"The Blind Hole"
In the middle of Dead In The Dirt’s debut LP, The Blind Hole, you’ll find a recording of Jim Harrison reciting a poem of his called ‘Barking.’ The poem ends, “Yesterday I got a call from the outside world/ But I said ‘no’ in thunder/ I was a dog on a short, short chain/ And now there’s no chain.” Those words sum up this band rather effectively: DITD make a racket akin to a raving dog that the neighbor kids have been tormenting for years because of its leash. Now liberated, it’s free to return the torment.
Though “audio terrorism” might be a more apt description of what this Atlanta-based trio – consisting of guitarist/vocalist Blake Connally, bassist/vocalist Bo Orr and drummer Hank Pratt – does. One of the band’s most obvious influences, stretching back to their two prior EPs, is Napalm Death’s Scum. That’s not to say that Blind is a Scum rip-off – certainly not. Their style of grind owes as much to ND’s landmark debut as it does to current and former Southern Lord label-mates All Pigs Must Die and Trap Them, respectively.

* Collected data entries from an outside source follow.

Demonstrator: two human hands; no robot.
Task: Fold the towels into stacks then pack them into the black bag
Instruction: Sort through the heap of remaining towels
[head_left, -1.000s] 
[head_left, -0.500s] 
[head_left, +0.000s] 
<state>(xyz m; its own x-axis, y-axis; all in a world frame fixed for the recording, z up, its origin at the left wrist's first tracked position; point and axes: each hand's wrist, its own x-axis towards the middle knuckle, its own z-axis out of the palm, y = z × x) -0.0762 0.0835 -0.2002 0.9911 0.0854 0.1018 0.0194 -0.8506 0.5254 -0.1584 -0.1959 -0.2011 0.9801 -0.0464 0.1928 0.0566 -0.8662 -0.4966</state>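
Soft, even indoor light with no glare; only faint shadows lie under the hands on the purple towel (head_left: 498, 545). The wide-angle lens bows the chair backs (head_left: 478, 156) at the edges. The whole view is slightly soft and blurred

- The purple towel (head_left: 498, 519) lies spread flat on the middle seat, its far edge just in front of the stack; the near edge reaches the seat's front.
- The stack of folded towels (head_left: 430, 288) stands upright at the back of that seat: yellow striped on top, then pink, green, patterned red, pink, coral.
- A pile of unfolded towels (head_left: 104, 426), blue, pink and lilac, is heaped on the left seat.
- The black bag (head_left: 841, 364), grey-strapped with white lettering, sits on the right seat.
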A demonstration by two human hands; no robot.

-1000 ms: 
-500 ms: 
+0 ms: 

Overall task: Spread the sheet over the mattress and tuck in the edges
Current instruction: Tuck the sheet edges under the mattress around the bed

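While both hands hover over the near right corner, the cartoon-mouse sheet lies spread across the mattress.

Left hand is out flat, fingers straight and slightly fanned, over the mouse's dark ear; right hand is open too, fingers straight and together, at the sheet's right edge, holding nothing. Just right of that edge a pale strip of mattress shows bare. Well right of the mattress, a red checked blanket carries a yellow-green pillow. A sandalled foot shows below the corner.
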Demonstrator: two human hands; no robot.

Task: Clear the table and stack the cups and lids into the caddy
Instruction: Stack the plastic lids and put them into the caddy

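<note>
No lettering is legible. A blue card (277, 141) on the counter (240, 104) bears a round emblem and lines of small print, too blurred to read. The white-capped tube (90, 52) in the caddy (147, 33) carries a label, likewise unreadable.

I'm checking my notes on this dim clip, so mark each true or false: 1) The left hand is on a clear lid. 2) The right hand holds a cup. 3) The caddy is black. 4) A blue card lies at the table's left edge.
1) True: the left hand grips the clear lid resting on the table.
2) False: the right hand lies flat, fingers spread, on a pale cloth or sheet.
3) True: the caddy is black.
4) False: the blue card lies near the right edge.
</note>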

But while DITD have tinges of hardcore and death metal, their specialty is grindcore. And with a 23 minute runtime across 22 songs, there isn’t an ounce of fat on this disc – mainly because there isn’t time for any. Instead, what you get upon pressing play is an unrelenting barrage of spit-in-your-face aggression. Sub-minute explosions ‘Mask’ and ‘One More Day,’ as examples, are visceral and remorseless as they steamroll over you. Even when the band decides to stretch their legs a bit and let songs extend beyond a minute, the attack is no less dull. ‘Strength Through Restraint,’ which passes the minute-twenty mark, doesn’t sprint, but instead drags its guitars through barbwire causing them to squeal and scream in pain. Meanwhile, album closer ‘Halo Crown’ manages to creep past three minutes (and is the only song to do so) and finds the rhythm section elephant-stomps over the guitar, forcing the beat and bloodied six-string to crawl around in agony before finally passing out.
Taking a break, on purpose or otherwise, is not within the vocabulary of this band, however. Employing two vocalists – Connally who growls a Rancor and Orr who screeches as if being tortured – means that there’s something always going on over and through the aural detonations. Both are menacing and effective, to boot. Connally bellowing, “Everything inside me divides me from you” during the climax of ‘Knife in the Feathers’ doesn’t make it clear whether he’s convincing himself or the person he’s talking to that something’s gotta change. When Orr joins Connally’s chant, it’s no clearer; it is no less haunting, either. Which is the point, after all. The Blind Hole is nothing utterly mind-blowing or game-changing in the grindcore world, but it’s also not trying to be. Instead, much like a kick to the balls, it’ll remind you of what it’s like to be alive and feel primitive emotion, and sometimes that’s enough.